[Start of Attachment]

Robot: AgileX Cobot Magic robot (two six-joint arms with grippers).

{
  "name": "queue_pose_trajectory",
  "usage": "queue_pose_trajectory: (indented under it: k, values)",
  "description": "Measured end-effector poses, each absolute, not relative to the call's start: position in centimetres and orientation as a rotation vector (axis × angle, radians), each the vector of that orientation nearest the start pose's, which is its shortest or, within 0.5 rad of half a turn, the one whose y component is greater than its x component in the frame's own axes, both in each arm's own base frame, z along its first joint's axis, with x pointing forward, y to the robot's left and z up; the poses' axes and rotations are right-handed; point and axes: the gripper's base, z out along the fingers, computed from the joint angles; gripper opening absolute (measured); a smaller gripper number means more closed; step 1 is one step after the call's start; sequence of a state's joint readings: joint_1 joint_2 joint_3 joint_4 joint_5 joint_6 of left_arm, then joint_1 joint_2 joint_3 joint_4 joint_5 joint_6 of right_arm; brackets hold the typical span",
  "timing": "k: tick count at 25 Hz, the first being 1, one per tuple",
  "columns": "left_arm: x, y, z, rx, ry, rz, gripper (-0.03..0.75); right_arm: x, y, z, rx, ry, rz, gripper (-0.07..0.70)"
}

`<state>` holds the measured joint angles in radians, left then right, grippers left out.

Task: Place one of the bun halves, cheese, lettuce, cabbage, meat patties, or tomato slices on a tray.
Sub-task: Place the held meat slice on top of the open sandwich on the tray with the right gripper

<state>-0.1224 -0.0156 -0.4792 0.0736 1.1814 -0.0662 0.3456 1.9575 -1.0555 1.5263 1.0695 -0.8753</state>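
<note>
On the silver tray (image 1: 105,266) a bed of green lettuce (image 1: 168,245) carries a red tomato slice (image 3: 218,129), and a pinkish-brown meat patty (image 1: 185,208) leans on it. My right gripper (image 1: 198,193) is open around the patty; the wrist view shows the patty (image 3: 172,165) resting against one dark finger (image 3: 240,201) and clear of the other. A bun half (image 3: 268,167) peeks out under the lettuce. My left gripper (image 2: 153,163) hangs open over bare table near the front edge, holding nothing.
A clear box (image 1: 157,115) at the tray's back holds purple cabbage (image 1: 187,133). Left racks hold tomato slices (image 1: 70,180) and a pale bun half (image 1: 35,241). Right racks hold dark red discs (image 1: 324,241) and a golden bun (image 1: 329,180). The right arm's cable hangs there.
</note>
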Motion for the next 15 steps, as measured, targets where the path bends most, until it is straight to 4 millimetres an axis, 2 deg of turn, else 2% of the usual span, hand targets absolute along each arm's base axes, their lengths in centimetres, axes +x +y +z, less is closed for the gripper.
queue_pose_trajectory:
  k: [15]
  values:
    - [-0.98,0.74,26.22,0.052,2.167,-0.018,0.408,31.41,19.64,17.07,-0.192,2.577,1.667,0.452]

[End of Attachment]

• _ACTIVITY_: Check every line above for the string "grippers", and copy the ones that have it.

• _RESULT OF THE EXERCISE_:
Robot: AgileX Cobot Magic robot (two six-joint arms with grippers).
`<state>` holds the measured joint angles in radians, left then right, grippers left out.

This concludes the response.